**Brief:**
Reproduce exactly the lines from the top of the records below through the line holding "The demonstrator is".

Data extracted from a collection:
● ● ● ● ●
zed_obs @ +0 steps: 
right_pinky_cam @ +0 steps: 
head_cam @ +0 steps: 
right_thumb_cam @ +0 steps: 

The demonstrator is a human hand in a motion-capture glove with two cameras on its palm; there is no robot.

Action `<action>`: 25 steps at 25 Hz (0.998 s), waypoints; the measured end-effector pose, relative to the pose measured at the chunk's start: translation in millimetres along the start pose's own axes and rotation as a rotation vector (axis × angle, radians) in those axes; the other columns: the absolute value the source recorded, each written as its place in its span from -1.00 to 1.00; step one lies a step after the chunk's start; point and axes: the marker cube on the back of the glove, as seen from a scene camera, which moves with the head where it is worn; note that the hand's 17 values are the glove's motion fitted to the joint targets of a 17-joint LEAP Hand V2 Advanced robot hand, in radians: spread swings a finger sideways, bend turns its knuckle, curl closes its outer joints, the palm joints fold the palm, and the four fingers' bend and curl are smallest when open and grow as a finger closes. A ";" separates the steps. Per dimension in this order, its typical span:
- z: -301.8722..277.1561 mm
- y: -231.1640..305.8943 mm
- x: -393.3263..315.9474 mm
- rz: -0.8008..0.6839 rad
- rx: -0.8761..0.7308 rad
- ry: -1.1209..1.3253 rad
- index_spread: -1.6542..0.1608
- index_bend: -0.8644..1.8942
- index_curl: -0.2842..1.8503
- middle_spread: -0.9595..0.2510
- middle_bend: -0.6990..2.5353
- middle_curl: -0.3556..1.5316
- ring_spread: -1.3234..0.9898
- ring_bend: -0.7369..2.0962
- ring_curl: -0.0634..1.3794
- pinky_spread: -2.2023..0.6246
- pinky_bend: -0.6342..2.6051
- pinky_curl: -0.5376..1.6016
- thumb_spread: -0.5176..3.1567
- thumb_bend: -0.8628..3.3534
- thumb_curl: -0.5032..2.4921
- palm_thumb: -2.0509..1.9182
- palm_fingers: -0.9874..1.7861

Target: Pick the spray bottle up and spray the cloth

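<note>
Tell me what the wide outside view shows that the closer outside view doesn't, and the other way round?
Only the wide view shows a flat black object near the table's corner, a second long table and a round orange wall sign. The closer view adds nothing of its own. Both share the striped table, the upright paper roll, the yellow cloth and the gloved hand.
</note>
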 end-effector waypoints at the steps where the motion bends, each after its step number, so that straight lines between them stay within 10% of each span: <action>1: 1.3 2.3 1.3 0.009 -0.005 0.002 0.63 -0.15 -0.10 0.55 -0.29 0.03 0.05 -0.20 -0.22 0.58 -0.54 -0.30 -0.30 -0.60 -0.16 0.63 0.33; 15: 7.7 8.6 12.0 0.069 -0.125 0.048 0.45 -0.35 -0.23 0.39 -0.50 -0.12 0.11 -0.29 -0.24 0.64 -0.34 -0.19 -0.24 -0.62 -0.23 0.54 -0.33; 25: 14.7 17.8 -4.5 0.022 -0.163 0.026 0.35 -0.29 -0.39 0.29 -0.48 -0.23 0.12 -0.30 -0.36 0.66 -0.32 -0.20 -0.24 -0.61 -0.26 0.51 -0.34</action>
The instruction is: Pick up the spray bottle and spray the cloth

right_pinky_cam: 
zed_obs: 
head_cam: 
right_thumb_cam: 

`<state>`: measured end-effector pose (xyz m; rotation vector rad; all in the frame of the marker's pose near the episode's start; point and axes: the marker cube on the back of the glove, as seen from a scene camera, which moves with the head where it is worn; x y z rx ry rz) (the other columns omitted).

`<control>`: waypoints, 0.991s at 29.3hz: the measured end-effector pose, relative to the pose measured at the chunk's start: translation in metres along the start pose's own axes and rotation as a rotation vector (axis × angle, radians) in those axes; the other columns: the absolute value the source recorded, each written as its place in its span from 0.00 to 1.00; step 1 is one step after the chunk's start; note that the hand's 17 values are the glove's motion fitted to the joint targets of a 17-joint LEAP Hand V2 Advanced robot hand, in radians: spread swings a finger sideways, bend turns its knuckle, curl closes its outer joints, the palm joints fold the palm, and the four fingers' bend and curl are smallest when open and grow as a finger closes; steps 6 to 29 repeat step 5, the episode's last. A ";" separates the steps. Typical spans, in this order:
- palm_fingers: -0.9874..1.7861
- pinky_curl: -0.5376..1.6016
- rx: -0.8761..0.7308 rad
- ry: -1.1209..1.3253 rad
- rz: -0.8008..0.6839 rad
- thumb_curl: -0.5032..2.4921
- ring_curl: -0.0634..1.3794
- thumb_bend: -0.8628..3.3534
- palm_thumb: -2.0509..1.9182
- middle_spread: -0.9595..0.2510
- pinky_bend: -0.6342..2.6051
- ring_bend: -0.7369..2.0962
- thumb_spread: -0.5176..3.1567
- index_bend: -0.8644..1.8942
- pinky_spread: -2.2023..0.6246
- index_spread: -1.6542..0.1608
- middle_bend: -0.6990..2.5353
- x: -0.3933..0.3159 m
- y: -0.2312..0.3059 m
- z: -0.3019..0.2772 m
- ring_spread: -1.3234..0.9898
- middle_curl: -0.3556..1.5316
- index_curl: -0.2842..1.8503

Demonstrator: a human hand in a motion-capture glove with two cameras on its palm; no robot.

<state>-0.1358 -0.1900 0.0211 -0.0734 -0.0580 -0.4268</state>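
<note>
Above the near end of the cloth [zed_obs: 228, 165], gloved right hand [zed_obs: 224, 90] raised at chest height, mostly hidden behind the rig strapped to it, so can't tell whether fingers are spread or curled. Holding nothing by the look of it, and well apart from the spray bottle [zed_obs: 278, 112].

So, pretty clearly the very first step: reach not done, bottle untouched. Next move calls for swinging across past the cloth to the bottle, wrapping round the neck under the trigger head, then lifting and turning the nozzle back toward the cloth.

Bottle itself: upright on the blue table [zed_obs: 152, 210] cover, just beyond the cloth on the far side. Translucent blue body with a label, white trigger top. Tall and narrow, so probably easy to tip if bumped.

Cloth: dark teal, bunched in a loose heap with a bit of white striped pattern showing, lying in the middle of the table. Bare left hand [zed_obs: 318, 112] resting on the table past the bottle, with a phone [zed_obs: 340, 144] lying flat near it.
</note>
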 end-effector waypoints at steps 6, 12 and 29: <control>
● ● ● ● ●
**Result:**
zed_obs @ +0 steps: 
right_pinky_cam @ +0 steps: 
head_cam @ +0 steps: 
right_thumb_cam @ +0 steps: 

The demonstrator is a human hand in a motion-capture glove with two cameras on its palm; there is no robot.

There is nothing else to add to the answer.